WHAT YOU ARE ASKED TO DO ▸
Output the complete listing exactly, please, and keep the pictures out of it.

DATA BLOCK ▸
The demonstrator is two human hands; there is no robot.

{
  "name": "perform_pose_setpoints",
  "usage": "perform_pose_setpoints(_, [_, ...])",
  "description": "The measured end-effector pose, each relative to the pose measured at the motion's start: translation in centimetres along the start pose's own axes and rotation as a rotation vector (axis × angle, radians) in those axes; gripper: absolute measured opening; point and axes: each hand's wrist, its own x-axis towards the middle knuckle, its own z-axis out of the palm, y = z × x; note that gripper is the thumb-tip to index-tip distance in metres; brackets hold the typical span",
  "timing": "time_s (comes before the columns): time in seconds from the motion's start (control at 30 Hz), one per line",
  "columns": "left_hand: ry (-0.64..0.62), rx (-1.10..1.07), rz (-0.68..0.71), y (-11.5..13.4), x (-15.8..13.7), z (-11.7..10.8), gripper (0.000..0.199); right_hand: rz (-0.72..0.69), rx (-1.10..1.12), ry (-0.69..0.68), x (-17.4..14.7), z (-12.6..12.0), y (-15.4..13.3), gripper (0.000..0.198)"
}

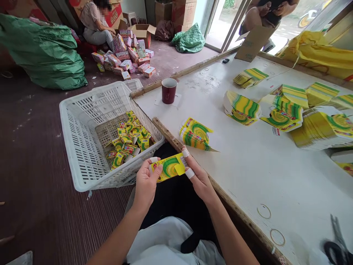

RESPONSE ▸
The demonstrator is two human hands; there is no robot.

{
  "name": "perform_pose_setpoints",
  "usage": "perform_pose_setpoints(_, [_, ...])",
  "description": "The measured end-effector pose, each relative to the pose measured at the motion's start: translation in centimetres along the start pose's own axes and rotation as a rotation vector (axis × angle, radians) in those axes; gripper: absolute measured opening; point and axes: each hand's wrist, its own x-axis towards the middle knuckle, its own z-axis out of the palm, y = z × x; note that gripper is the thumb-tip to index-tip distance in metres; brackets hold the typical span",
  "timing": "time_s (comes before the columns): time in seconds from the motion's start (control at 30 Hz), one per line",
  "columns": "left_hand: ry (-0.64..0.62), rx (-1.10..1.07), rz (-0.68..0.71), y (-11.5..13.4), x (-15.8..13.7), z (-11.7..10.8), gripper (0.000..0.199); right_hand: rz (-0.72..0.69), rx (-1.10..1.12), ry (-0.69..0.68), x (-17.4..14.7), z (-12.6..12.0), y (-15.4..13.3), gripper (0.000..0.198)"
}

No further output is required for this answer.